Exercise brief:
Print exactly the lines below between the line containing "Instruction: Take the" and the line containing "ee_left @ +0", counting both of those lines. Leave pictures out.

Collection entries

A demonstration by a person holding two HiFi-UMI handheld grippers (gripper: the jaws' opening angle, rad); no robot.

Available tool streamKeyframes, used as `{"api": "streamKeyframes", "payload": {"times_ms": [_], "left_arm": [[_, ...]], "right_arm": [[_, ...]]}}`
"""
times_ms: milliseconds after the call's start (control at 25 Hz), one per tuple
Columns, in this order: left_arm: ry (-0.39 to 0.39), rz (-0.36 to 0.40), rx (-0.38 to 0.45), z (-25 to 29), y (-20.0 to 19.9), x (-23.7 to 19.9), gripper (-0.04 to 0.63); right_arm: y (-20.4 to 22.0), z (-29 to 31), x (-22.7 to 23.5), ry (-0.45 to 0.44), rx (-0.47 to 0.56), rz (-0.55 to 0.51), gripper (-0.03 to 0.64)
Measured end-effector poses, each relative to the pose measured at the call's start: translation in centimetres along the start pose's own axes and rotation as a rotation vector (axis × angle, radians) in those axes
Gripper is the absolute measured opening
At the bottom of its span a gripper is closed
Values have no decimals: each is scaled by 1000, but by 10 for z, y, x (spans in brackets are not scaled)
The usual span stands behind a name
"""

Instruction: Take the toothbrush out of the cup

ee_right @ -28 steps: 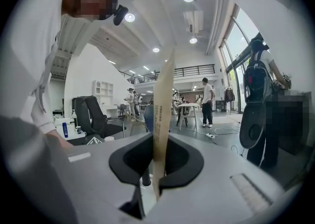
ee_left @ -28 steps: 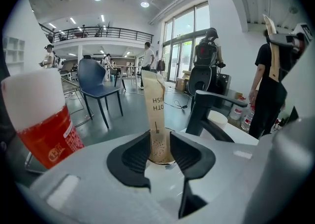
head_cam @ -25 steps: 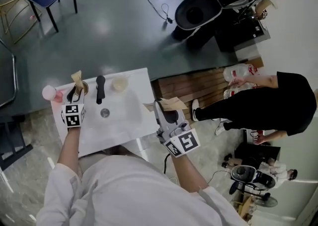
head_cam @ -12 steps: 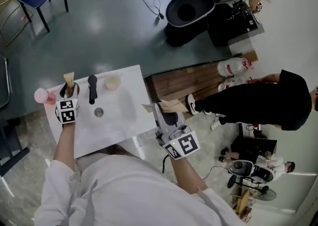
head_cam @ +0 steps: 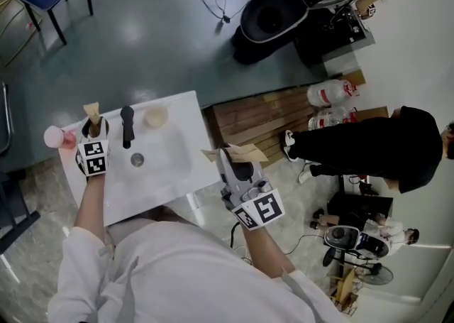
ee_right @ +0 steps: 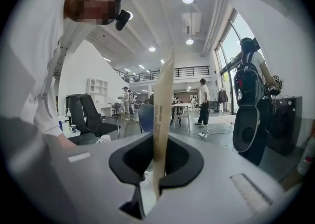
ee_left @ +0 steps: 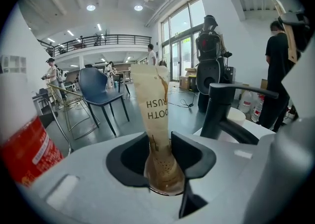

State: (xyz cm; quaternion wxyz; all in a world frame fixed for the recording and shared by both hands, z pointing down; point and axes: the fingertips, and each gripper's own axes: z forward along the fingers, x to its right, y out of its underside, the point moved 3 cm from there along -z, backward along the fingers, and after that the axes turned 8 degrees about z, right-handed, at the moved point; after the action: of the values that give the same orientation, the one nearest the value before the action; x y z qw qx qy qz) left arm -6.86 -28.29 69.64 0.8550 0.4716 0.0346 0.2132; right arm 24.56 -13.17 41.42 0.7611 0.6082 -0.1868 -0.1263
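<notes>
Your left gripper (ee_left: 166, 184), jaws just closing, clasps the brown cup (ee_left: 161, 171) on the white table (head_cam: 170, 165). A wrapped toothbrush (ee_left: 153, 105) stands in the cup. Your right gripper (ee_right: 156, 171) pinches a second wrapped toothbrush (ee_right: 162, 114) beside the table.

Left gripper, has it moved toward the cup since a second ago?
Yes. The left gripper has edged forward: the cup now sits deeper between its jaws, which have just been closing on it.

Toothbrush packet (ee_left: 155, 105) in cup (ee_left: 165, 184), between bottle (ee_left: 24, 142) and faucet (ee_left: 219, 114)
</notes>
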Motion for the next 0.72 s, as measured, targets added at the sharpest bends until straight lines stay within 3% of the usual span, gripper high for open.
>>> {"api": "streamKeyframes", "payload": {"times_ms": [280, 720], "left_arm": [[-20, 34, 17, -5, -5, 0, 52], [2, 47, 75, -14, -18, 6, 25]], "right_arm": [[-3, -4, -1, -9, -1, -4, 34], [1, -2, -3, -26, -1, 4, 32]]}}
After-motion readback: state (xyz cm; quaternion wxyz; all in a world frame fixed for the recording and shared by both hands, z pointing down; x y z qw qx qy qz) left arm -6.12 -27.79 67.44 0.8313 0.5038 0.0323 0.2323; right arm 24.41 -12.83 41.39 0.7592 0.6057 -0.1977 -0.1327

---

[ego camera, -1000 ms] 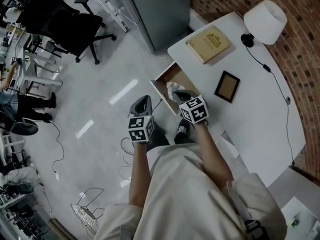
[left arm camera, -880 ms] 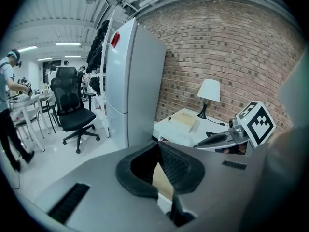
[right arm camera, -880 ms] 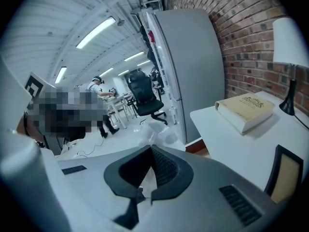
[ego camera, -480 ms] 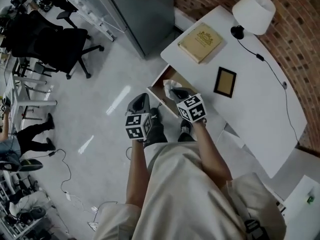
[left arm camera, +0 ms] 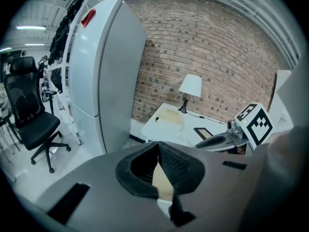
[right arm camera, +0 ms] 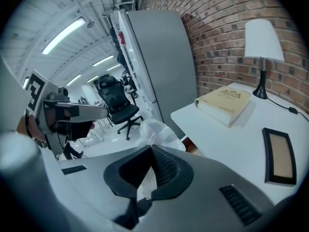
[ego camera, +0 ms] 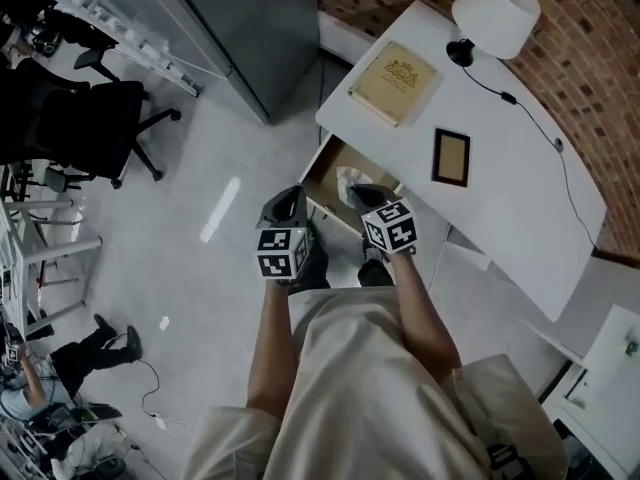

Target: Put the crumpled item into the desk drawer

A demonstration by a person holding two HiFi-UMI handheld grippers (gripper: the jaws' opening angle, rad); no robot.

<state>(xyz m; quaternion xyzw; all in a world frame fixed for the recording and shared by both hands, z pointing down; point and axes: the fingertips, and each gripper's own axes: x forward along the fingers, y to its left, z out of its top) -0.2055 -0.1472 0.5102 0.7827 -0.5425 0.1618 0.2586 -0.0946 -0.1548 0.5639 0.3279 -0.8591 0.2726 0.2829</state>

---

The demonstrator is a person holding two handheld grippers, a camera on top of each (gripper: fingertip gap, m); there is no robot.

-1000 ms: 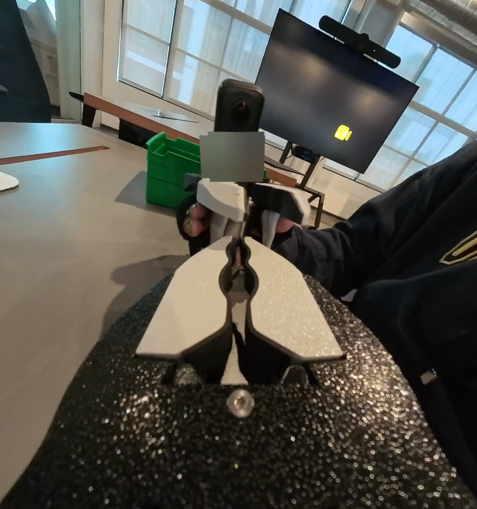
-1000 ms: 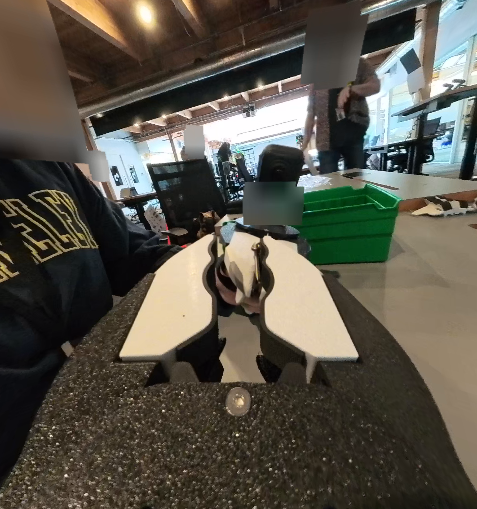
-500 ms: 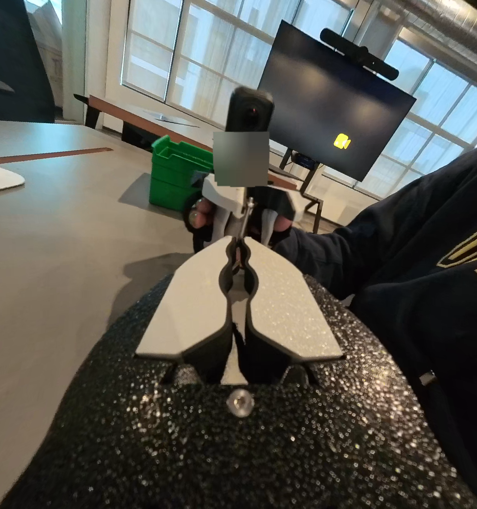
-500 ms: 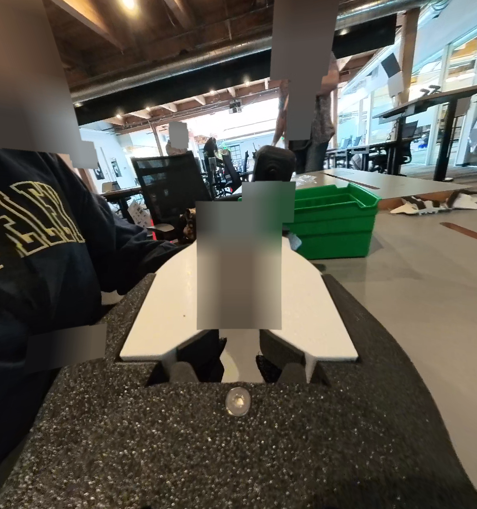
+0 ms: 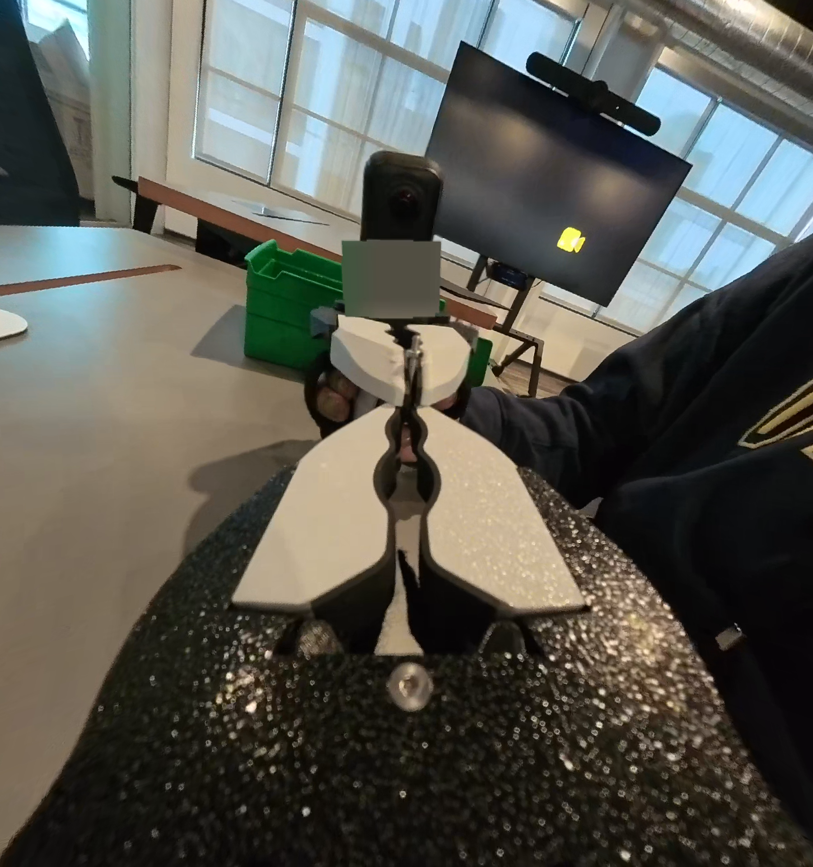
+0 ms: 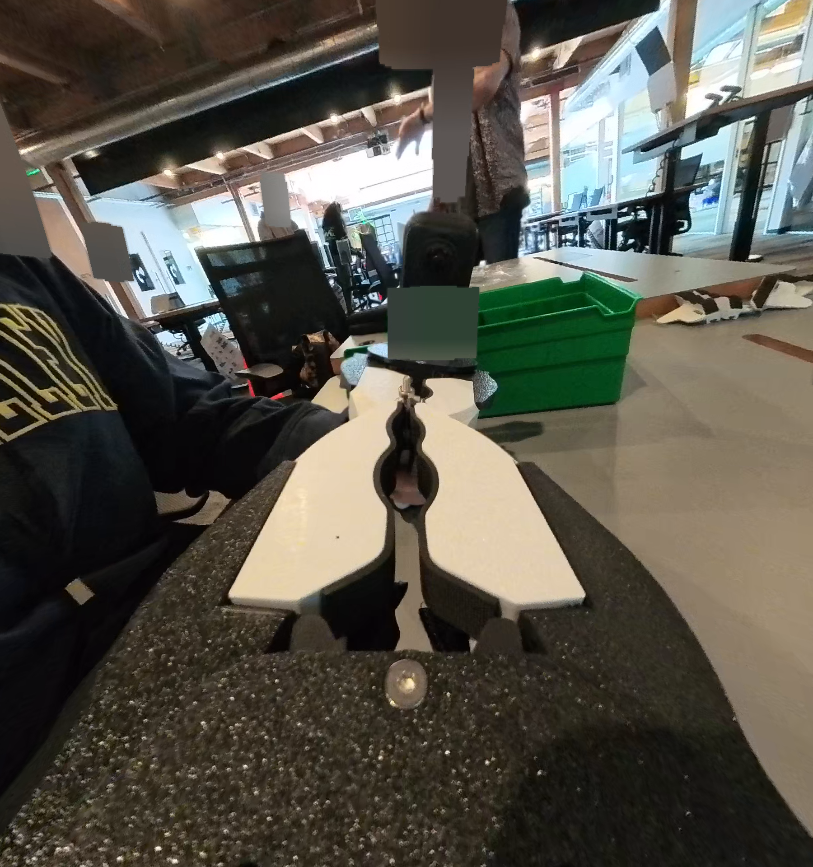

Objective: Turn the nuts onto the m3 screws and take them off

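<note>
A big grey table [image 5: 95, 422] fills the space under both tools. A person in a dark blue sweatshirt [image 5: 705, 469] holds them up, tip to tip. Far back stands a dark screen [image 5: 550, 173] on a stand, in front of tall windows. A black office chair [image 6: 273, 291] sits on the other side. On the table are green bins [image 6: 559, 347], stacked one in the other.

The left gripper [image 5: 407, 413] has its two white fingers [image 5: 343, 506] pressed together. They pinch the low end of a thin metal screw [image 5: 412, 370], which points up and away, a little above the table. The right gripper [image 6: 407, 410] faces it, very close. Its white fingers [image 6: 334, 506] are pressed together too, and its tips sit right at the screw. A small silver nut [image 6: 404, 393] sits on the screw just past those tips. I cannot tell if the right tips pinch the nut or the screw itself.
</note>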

Task solution:
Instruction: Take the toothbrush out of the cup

ee_right @ -28 steps: 
ee_left @ -28 steps: 
head_cam @ -25 steps: 
head_cam @ -12 steps: 
head_cam @ +0 steps: 
ee_right @ +0 steps: 
ee_left @ +0 steps: 

This exercise is done.